Copy each line below in which the string "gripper" appears.
----
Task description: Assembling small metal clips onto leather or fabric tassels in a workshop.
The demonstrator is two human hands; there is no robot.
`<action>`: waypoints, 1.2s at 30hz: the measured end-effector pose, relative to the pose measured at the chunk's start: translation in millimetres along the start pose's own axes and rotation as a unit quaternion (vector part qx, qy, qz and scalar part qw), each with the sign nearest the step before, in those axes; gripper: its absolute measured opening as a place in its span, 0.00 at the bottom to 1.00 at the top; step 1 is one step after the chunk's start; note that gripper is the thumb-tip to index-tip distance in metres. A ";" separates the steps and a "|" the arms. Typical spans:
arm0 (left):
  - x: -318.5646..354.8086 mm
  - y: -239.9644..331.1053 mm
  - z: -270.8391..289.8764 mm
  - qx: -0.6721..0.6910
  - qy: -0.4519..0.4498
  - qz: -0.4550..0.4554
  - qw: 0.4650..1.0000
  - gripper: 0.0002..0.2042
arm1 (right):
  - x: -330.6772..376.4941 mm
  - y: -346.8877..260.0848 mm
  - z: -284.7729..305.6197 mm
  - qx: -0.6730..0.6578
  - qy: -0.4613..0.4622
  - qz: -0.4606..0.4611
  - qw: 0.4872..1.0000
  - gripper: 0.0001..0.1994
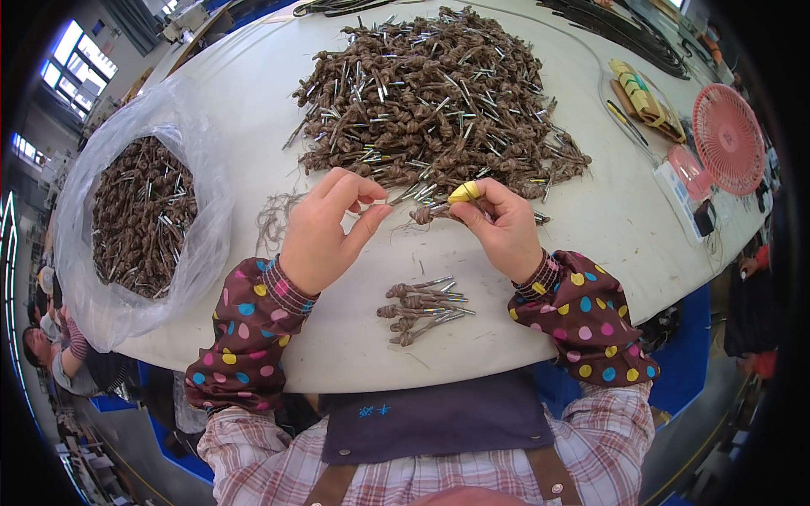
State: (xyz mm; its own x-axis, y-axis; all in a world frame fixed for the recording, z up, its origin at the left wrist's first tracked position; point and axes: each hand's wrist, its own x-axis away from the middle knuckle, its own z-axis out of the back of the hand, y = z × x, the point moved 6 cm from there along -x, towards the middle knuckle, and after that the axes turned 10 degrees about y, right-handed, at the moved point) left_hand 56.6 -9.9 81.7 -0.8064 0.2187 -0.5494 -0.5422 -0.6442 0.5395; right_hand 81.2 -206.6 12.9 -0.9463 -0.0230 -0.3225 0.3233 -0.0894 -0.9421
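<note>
Knotted brown cord [427,213] pinched in right hand [509,232], above the counter [337,358], back from its near edge; left hand [321,232] nearly closed, grip unclear. A slack pinch could drop it.

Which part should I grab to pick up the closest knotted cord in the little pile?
Probably pinch its fat knot from the near left. The knot is the thickest part and sits at the pile's near edge. The thin silvery tips crowd together on the right, so they'd likely be harder to separate.
</note>
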 end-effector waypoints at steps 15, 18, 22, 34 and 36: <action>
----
**TASK OUTPUT:**
`<action>`: waypoints, 1.2s at 30hz: the measured end-effector pose, relative to the pose measured at the chunk's start: translation in millimetres along the start pose's own axes and rotation as a unit quaternion (vector part qx, qy, qz and scalar part qw), each with the sign nearest the step before, in those axes; gripper: its absolute measured opening as a place in its span, 0.00 at the bottom to 1.00 at the top; step 1 is one step after the chunk's start; note that gripper is the thumb-tip to index-tip distance in metres. A ";" separates the steps and a "|" the arms. Typical spans:
  - gripper: 0.0002..0.2042
  - gripper: 0.0001..0.1994

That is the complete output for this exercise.